Novel grafis bisa juga menjadi medium untuk para pembaca filsafat. Contohnya buku Nietzsche for Beginner karya Marc Sautet dan Patrick Boussignac (ilustrasi); serial pepatah populer Inti Kebijakan, Pepatah
Mencius, Pepatah Laozi
karya Tsai Chih Chung. Buku-buku seperti ini cocok untuk para peminat filsafat yang membutuhkan ilustrasi konkret yang mudah dicerna, daripada mereka harus membaca buku-buku tebal filsafat yang sering kali bahasanya sukar untuk dipahami.
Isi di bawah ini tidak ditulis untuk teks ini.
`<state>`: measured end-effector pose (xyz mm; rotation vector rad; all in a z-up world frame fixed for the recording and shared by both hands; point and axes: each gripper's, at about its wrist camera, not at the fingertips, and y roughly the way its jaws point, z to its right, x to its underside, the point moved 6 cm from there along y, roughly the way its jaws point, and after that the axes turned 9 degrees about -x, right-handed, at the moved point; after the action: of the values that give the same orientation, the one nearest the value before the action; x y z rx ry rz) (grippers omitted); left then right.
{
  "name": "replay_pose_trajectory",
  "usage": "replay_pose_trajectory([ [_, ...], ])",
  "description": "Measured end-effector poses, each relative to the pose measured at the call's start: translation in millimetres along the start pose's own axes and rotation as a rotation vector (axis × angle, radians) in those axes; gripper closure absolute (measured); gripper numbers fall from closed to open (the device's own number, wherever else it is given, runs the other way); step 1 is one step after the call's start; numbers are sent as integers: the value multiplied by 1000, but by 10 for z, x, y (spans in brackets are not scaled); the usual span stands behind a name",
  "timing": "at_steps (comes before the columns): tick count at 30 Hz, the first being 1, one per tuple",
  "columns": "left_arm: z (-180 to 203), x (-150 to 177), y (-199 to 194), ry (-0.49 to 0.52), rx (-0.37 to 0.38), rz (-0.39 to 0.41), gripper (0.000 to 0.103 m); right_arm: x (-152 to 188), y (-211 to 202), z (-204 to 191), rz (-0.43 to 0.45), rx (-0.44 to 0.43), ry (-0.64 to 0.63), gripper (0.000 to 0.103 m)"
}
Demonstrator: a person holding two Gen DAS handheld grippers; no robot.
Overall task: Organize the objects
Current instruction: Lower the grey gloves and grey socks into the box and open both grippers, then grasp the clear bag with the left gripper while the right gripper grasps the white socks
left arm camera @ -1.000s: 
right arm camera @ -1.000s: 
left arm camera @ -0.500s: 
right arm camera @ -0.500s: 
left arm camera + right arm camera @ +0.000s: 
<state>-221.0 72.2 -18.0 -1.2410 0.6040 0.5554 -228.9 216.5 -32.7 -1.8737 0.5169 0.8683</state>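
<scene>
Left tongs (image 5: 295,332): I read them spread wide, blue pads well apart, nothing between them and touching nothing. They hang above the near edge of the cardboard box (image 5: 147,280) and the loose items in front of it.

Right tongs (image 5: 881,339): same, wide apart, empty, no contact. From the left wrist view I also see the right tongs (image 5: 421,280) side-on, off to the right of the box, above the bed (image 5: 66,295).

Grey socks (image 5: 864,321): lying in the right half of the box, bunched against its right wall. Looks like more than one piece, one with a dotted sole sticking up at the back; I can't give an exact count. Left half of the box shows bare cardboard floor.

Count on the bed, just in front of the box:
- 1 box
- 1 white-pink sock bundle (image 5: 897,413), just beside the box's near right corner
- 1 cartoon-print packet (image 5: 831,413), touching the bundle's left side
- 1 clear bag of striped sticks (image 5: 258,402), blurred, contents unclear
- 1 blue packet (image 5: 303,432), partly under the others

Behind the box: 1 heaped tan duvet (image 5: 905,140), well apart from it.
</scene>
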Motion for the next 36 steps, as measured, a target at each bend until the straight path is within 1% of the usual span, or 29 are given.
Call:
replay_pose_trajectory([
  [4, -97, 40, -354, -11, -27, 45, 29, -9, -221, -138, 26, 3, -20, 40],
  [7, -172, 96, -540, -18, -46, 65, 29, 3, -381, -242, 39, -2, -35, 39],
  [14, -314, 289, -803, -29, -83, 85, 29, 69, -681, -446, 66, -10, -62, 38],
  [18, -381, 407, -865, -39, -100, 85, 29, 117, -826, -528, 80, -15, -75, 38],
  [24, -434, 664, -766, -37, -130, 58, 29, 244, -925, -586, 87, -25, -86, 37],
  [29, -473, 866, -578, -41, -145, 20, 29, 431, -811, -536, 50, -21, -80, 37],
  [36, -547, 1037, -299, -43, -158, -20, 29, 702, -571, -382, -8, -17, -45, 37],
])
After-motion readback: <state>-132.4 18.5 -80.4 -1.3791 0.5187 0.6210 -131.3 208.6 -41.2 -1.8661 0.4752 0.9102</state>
Penciptaan novel grafis seperti ini tentu tidak lepas dari polemik menghilangnya ide utama yang terkandung dalam buku asli. Menyadur dalam medium yang berbeda tentu sedikit banyak dapat mengubah makna yang terkandung. Sering kali penyederhanaan ide rumit filsafat seperti ini dianggap dekadensi bagi ide besar Sang Filsuf.

Namun, bukankah mengadakan forum diskusi, seminar, atau simposium yang membahas pemikiran seorang filsuf, tokoh sejarah, naskah, puisi atau syair juga membuka peluang pemaknaan baru? Sering kali kita mendengar para pembaca novel kecewa ketika sebuah novel diadaptasi menjadi film. Misal saja film The Da Vinci Code (2006) yang disadur dari novel berjudul sama karya Dan Brown. Film ini dianggap gagal karena banyak menghilangkan detail pembahasan yang menjadi kekuatan cerita novelnya. Di sisi lain, masih banyak orang yang tidak tertarik untuk menghabiskan waktu membaca novel atau terlalu pusing membaca penjelasan panjang lebar tentang asal mula simbol seperti yang ditulis dalam novel. Penambahan visual memang sering sekali membantu, sekaligus mengunci pemaknaan dalam suatu karya. Semoga para penonton film The Da Vinci Code tetapi belum membaca buku novelnya, mereka bisa menangkap ide besar yang disampaikan oleh novel tersebut, terlepas ketidaksesuaian adaptasi yang filmkan.

Suka tidak suka, alih medium menjadi penting bagi peradaban manusia. Era internet yang segalanya menuntut lebih cepat mengharuskan wacana menjadi objek siap saji yang mudah untuk dikonsumsi. Begitu juga dengan novel grafis yang disadur, baik dari buku nonfiksi maupun fiksi. Semua memiliki poin plus-minus. Seorang penyadur yang baik tentunya harus bisa melakukan alih medium dengan tetap setia pada ide besar tetapi sekaligus menciptakan sebuah karya yang proporsional sesuai dengan medium barunya.